▶ [TASK DETAILS] When you reach the line with "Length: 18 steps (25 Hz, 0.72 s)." in the listing below, transcribe it and each line after it up to and including the line with "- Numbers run", exactly and with nothing else.

──────── MATERIAL FOR THE TASK

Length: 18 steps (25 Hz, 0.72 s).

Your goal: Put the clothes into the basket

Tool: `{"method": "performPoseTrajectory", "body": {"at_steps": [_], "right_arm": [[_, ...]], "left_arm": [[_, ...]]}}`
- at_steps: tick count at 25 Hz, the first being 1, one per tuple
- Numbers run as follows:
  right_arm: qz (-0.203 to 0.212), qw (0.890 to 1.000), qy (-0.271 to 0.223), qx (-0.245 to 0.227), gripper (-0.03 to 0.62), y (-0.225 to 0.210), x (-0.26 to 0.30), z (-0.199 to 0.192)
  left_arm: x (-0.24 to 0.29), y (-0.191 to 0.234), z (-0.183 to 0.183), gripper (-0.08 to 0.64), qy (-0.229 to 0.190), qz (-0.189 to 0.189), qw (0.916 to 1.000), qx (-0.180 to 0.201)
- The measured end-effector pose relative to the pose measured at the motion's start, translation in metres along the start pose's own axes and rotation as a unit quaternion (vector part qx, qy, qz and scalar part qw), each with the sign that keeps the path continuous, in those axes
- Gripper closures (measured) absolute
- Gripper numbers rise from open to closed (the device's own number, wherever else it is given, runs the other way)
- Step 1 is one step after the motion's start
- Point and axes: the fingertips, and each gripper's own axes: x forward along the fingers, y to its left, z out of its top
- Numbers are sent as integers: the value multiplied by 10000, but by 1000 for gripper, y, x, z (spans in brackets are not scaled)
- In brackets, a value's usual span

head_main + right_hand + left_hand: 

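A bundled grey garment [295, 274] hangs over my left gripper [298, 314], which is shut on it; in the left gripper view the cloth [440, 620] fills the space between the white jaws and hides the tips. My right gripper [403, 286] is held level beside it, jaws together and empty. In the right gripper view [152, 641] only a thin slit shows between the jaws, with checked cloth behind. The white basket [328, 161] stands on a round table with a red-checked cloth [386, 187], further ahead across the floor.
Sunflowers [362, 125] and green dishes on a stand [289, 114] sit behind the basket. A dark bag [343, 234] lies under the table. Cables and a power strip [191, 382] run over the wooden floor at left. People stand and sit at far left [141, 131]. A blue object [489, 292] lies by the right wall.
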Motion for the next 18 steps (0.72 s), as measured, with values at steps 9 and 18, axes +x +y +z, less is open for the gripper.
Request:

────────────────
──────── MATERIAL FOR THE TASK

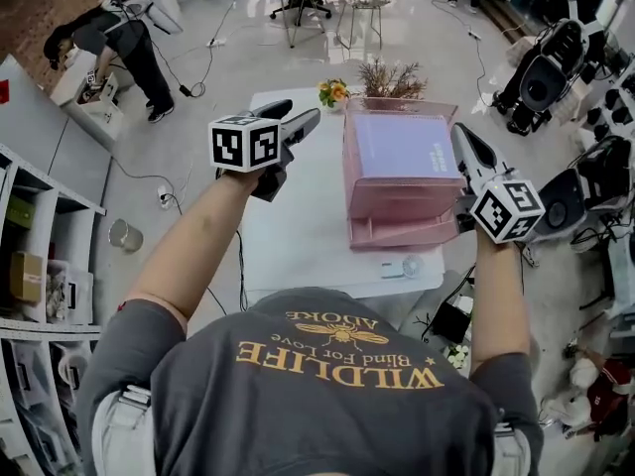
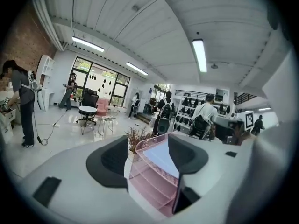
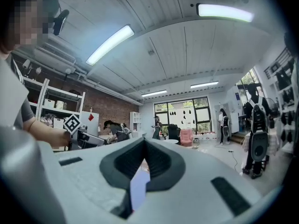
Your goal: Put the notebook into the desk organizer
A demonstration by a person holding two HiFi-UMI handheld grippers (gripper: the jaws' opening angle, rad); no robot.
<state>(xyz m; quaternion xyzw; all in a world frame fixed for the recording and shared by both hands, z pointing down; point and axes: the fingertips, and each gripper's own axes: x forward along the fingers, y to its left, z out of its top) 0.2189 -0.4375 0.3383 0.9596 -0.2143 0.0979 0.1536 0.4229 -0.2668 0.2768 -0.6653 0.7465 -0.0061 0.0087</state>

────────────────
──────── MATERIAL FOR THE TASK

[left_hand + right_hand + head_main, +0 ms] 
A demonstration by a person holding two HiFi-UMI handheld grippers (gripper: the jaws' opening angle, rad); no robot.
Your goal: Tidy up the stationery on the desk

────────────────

▶ [TASK SOLUTION]
Length: 18 steps (25 Hz, 0.72 s).

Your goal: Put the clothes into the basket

Tool: `{"method": "performPoseTrajectory", "body": {"at_steps": [_], "right_arm": [[_, ...]], "left_arm": [[_, ...]]}}`
- at_steps: tick count at 25 Hz, the first being 1, one per tuple
- Numbers run as follows:

Nothing else belongs in the output.